**PROBLEM STATEMENT:** Your task is to output the listing word for word, with pictures excluded.

□ □ □

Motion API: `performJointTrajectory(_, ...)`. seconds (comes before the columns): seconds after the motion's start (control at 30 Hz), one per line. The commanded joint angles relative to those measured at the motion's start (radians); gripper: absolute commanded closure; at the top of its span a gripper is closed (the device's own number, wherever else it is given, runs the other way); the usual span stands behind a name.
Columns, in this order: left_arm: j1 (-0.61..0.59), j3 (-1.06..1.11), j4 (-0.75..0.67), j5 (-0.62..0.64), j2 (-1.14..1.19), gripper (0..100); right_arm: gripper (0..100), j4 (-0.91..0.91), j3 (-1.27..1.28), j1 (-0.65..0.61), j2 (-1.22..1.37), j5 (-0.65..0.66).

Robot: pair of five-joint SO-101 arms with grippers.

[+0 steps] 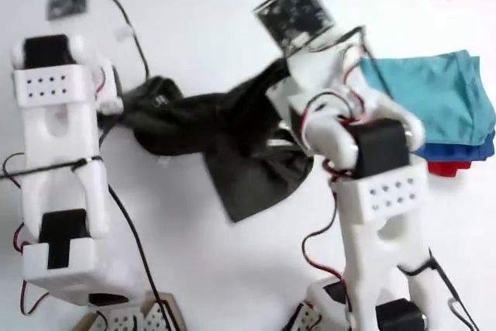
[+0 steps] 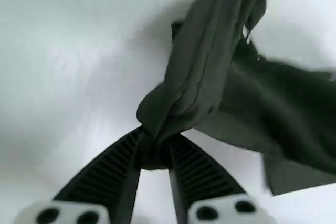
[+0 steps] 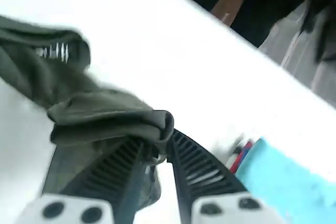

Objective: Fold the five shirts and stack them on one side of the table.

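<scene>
Hanging slack between the two arms, the dark shirt (image 1: 232, 145) lies across the middle of the desk (image 1: 201, 29), one flap spreading towards the near edge. The left pincer (image 2: 155, 150) is closed on a gathered wad at one end of it. The right pincer (image 3: 160, 148) is clamped on a rolled fold at the other end, with cloth bulging over its tips.

This fabric looks light, thin and wholly limp. It will probably sag wherever it is unsupported, bunch instead of creasing cleanly, and drag along the desk rather than slide as one piece. Both holds sit on crumpled cloth, so the layers inside each bite may shift or pull free one at a time. A seam, hem or shoulder corner, taken flat, would likely give better control of a fold line than a wad does.

At the far right side of the desk sits the stack, with a teal shirt (image 1: 434, 94) on top, a blue shirt (image 1: 465, 149) under it and a red shirt (image 1: 449, 167) peeking out lowest.

Which part of the garment each pincer holds, whether collar, sleeve or hem, cannot be told. From above, the right arm (image 1: 372, 168) covers the shirt's end on that side. Whether anything lies beneath the red layer is also hidden.
</scene>
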Motion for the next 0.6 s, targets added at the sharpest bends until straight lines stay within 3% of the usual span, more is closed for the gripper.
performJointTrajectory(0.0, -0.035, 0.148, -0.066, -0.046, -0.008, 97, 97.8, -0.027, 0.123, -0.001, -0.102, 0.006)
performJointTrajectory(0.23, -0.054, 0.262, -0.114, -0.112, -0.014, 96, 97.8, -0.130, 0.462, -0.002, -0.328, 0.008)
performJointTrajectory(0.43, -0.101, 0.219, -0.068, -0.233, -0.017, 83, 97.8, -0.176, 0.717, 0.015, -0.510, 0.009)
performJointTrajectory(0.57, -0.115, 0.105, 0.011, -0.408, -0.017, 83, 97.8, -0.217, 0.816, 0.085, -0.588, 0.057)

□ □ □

**WRITTEN SOLUTION:**
Motion API: `performJointTrajectory(_, ...)`. seconds (comes before the columns): seconds after the motion's start (control at 30 Hz), one per line. The commanded joint angles relative to those measured at the motion's start (radians); gripper: absolute commanded closure; at the top of its span a gripper is closed (the device's own number, wherever else it is given, runs the other way); the usual span stands behind a name.
Columns, in this order: left_arm: j1 (-0.61..0.59), j3 (-1.06..1.11), j4 (-0.75..0.67), j5 (-0.62..0.64), j2 (-1.14..1.19), gripper (0..100); right_arm: gripper (0..100), j4 (-0.91..0.91), j3 (-1.27..1.28), j1 (-0.65..0.61), j2 (-1.22..1.37), j5 (-0.65..0.66).

Robot: pair of five-joint SO-101 arms with grippers.

[+0 steps] 
[+0 steps] 
[+0 steps] 

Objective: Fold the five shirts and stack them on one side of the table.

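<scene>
Hanging slack between the two arms, the dark shirt (image 1: 232, 145) lies across the middle of the desk (image 1: 201, 29), one flap spreading towards the near edge. The left pincer (image 2: 155, 150) is closed on a gathered wad at one end of it. The right pincer (image 3: 160, 148) is clamped on a rolled fold at the other end, with cloth bulging over its tips.

This fabric looks light, thin and wholly limp. It will probably sag wherever it is unsupported, bunch instead of creasing cleanly, and drag along the desk rather than slide as one piece. Both holds sit on crumpled cloth, so the layers inside each bite may shift or pull free one at a time. A seam, hem or shoulder corner, taken flat, would likely give better control of a fold line than a wad does.

At the far right side of the desk sits the stack, with a teal shirt (image 1: 434, 94) on top, a blue shirt (image 1: 465, 149) under it and a red shirt (image 1: 449, 167) peeking out lowest.

Which part of the garment each pincer holds, whether collar, sleeve or hem, cannot be told. From above, the right arm (image 1: 372, 168) covers the shirt's end on that side. Whether anything lies beneath the red layer is also hidden.
</scene>
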Motion for the next 0.6 s, targets added at the sharpest bends until straight lines stay within 3% of the usual span, more is closed for the gripper.
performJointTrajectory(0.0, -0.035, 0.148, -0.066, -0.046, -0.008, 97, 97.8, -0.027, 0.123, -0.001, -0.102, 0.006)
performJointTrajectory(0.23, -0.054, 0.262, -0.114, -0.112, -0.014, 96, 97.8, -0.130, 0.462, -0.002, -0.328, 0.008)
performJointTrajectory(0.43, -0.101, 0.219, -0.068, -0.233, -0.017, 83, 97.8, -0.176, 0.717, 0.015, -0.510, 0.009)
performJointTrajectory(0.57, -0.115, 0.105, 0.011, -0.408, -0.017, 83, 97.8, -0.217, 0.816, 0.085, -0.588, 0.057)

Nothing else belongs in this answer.